Светлый фон

— Ты не бежишь от опасности, ты и есть опасность, — сказал я, потому что надо же было что-нибудь сказать.

В ее глазах мелькнуло замешательство, потом ярость, а потом ее лицо приняло обычное пренебрежительное выражение, с которым она неизменно взирала на меня и на всех остальных мужчин.

— Я поклялась, что как женщина не буду мириться с мужчинами, встающими на пути между мной и моей целью, — ответила она. — Но у тебя хватает наглости преградить мне путь к спасению.

— Эта тревога — просто выдумка, — отмахнулся я.

— Да уж, тебе ли не знать! — хмыкнула она в ответ. — Выдумки, вымысел, небылицы — о них ты знаешь все и пудришь людям ими мозги, когда тебе это выгодно.

— Это моя профессия.

— С одной оговоркой: для профессионала ты действуешь слишком по-дилетантски.

— Знаю, — согласился я. — Иногда я поддаюсь дилетантскому порыву говорить правду.

— Как в тот раз, когда ты пытался внушить мне, что парализован горем после потери большой любви.

— Да, это хороший пример.

— Правда у тебя всегда ограниченного срока действия?

— Затмение истины всегда носит непродолжительный характер, — ответил я.

— В этом я нисколько не сомневаюсь, — ответила она. — Даже если бы ты умудрился протянуть дольше, чем ее возраст в минутах, иначе, чем перепихоном на скорую руку, это все равно не назвать.

Неплохо сказано, надо признать.
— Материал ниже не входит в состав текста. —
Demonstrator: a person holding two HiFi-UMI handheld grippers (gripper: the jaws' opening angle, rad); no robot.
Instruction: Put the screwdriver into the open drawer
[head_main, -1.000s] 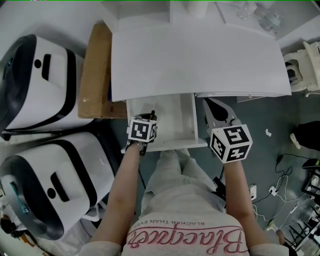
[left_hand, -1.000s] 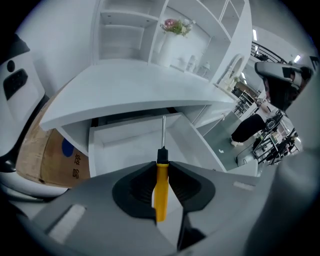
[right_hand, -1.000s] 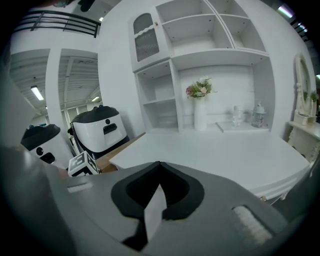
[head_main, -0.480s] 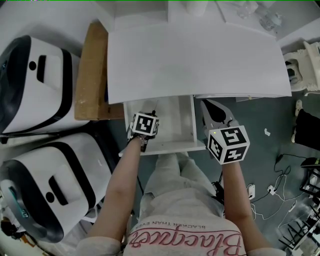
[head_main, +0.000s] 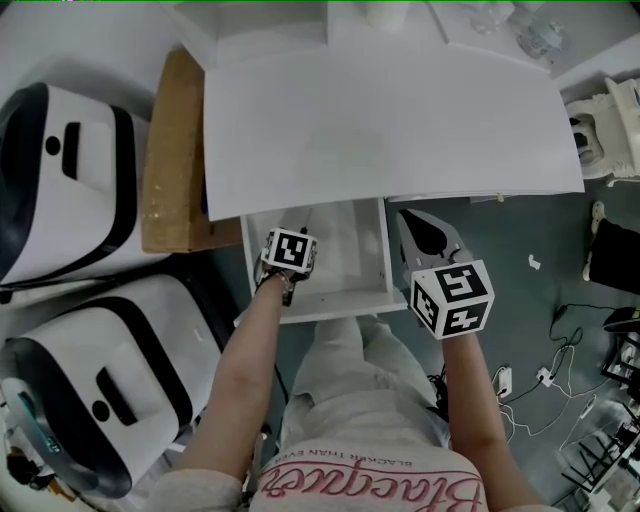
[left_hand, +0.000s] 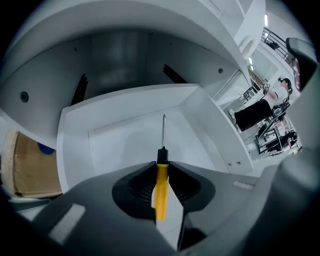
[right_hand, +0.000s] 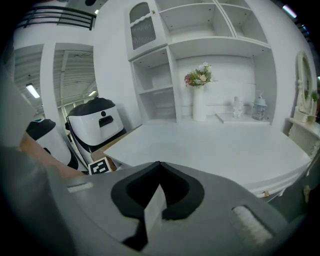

И тут мы подошли к тому самому жующему жвачку вопросу, которого Альбана в последние дни так нарочито избегала. Если подумать, мне в общем-то все равно, основывалось ли ее разочарование во мне на догадках и фантазиях или же она, болтаясь той ночью в моем коридоре и увидев, как в один позорный час предмет преступления вышел из моего номера, располагала конкретной информацией. И мне совершенно не хотелось защищаться и еще меньше — все отрицать, на ходу напустив изощренную дымовую завесу, как ни уместна оказалась бы последняя в контексте пожарной тревоги.

— Знаешь, Альбана, — сказал я, — меня не интересует, что я, по-твоему, натворил и что ты об этом думаешь.

— Меня это тоже не интересует, — ответила Альбана.

— Вот и прекрасно. Рад, что вопрос закрыт.

— Меня и вправду совершенно не интересует, — продолжала она, — что ты, во-первых, считаешь необходимым от меня отделаться, ибо ты мужчина и уверен: мир вертится вокруг тебя, а раз так, для простоты исходишь из того, что я чего-то от тебя хочу, как будто такой женщине, как я, хоть на секунду может прийти в голову снизойти до такого предсказуемо тщеславного, себялюбивого и подлого мужчины, как ты, и проявить к нему хотя бы крупицу интереса; меня совершенно не интересует, что затем ты, желая прикинуться добрым и чувствительным, считаешь нужным наплести типично сентиментальную и неправдоподобную басню о горе и духовной верности утраченной возлюбленной, как будто на свете есть хоть одна приличная женщина, способная счесть тебя достойным своей любви; и меня совершенно не интересует, что затем ты на следующий же день — или сколько там прошло времени? — чуть ли не у меня на глазах спускаешь свои полные самомнения штаны перед первой попавшейся малолетней шлюшкой, которая стащила из материнского шкафа мини-юбку и трясет своими сиськами-киндер-сюрпризами, вульгарными, как бабл-гамные пузыри, перед такими распускающими слюни похотливыми стариками, как ты. Знаешь, насколько это мне интересно, Илья Леонард Пфейффер? Ни на сколько.